It’s Wednesday. Happy Valentine’s Day! Is love real? Is anything real? In the AI age, it’s getting harder and harder to tell. Tech Brew’s Patrick Kulp rounded up the questionable recent efforts of companies and governments alike to ferret out AI-aided impostors and falsehoods.

In today’s edition:

Patrick Kulp, Jordyn Grzelewski, Annie Saunders

AI

The real world

Deepfake Francis Scialabba

From a faked video of Selena Gomez doling out kitchenware to phony Joe Biden robocalls, deepfake scams seem to be cropping up with alarming frequency.

And as we barrel toward what’s been dubbed the “generative elections,” companies and governments have been attempting to set standards and install guardrails to prevent such AI-aided fakery. There were some major steps toward those efforts in the past week:

  • The Biden administration announced a new consortium dedicated to AI safety, with companies like OpenAI, Adobe, Google, and 200 others on board as partners. It’s yet another piece that builds on the sweeping executive order Biden signed last fall. One of the body’s stated goals is establishing guidelines for “watermarking synthetic content.”
  • Meta said that it will begin attempting to identify and label all AI-generated content on Facebook, Instagram, and Threads.

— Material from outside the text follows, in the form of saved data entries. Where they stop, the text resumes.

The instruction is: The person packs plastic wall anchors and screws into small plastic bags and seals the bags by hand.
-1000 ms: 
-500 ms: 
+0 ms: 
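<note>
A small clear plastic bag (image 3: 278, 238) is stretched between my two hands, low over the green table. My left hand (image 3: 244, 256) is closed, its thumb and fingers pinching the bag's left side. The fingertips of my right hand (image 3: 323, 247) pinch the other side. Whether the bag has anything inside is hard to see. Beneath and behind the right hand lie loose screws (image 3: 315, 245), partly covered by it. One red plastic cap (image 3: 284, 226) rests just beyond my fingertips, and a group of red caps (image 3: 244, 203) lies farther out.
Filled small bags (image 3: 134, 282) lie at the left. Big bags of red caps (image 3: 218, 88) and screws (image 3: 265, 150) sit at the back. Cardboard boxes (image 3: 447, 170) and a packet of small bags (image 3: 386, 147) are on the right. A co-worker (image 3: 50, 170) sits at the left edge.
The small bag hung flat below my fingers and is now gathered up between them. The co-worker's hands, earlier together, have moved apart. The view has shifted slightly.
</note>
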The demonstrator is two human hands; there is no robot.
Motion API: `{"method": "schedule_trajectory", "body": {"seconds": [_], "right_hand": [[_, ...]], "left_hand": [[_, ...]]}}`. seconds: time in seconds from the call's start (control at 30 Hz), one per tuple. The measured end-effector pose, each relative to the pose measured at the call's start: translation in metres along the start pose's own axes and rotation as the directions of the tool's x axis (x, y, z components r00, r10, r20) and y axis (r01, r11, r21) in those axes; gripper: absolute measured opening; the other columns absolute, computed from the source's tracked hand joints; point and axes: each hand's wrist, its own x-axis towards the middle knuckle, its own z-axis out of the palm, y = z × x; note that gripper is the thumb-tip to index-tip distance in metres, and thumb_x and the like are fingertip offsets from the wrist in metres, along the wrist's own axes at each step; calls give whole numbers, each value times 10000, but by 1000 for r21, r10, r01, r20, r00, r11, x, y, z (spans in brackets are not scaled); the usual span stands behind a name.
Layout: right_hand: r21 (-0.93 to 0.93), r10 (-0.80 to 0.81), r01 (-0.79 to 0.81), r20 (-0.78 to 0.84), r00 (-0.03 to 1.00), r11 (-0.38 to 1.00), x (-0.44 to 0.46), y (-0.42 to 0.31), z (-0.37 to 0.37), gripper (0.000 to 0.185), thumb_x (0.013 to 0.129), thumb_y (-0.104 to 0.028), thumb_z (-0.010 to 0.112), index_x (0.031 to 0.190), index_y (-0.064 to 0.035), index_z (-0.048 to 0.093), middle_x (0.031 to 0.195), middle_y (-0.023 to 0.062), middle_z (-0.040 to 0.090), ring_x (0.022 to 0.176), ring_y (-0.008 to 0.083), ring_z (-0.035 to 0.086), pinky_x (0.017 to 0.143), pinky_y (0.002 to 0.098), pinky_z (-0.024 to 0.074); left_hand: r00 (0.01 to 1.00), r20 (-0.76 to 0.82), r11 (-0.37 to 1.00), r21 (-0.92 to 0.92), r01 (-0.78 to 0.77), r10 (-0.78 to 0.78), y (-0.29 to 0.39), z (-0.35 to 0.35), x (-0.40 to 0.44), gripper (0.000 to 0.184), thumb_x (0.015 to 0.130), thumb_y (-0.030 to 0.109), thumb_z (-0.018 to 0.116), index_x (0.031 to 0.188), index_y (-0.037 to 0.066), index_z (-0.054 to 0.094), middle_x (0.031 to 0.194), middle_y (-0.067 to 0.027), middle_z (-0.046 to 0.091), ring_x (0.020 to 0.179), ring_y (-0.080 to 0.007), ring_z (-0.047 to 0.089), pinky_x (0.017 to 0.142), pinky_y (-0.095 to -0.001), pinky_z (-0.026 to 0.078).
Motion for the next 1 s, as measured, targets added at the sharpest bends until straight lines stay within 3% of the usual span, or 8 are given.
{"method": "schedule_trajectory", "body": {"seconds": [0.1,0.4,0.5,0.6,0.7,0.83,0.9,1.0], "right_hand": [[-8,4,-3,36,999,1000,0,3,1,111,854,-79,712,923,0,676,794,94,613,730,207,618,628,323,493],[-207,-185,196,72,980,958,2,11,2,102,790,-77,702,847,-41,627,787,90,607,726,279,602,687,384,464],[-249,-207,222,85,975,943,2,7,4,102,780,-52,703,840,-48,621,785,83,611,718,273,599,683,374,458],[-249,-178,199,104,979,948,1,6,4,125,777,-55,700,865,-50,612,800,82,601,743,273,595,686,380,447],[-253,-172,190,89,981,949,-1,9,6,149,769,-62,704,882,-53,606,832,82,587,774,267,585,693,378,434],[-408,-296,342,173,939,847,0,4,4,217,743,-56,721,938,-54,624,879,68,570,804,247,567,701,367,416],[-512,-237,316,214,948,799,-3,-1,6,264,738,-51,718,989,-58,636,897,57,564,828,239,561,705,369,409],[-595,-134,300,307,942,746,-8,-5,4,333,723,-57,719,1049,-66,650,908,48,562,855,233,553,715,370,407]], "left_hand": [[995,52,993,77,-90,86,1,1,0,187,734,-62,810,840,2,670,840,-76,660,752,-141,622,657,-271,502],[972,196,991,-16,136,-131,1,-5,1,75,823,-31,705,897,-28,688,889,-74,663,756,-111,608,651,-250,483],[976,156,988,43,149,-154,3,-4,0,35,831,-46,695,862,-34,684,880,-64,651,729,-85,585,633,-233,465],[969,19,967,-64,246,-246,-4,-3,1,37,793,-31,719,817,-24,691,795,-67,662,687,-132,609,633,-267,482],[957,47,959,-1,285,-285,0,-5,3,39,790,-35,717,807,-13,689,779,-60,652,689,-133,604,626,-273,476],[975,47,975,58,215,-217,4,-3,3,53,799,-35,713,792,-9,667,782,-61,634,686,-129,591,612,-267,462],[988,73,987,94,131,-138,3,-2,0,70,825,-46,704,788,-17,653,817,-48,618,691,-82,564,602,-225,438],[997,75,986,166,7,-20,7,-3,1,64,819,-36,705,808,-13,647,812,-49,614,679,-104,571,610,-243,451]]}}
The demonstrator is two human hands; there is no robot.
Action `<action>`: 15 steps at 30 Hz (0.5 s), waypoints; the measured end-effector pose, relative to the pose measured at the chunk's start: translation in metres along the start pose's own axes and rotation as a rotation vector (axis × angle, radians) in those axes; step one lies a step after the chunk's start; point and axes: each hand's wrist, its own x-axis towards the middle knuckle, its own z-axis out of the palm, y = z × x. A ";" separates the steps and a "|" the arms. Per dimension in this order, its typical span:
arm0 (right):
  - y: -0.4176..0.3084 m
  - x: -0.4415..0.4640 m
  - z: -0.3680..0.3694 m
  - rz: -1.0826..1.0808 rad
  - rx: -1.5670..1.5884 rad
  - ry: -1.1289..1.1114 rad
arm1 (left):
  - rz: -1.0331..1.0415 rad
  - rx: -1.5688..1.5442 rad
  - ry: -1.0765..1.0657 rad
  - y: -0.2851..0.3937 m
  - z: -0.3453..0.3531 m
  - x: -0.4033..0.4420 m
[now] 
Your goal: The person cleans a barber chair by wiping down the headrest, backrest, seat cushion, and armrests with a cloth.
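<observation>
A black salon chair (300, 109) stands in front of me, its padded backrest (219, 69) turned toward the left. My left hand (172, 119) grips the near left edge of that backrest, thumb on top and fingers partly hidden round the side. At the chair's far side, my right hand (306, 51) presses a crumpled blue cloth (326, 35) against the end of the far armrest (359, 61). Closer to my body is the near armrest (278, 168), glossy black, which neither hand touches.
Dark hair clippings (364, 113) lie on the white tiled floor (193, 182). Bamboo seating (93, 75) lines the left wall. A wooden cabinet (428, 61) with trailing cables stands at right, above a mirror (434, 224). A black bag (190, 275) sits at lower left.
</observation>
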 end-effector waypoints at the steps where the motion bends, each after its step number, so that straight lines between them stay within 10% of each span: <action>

The company said it’s working with “industry partners on common technical standards” to do so.
  • Google became the latest major company to sign on to an industry effort to label AI-created media called the Coalition for Content Provenance and Authenticity, joining tech industry peers like Adobe and Microsoft. The group aims to bring together the Adobe-led Content Authenticity Initiative, which provides a “nutrition label” of sorts for content and news industry-focused Project Origin, according to its website.
  • The FCC banned the use of AI-generated voices in robocalls.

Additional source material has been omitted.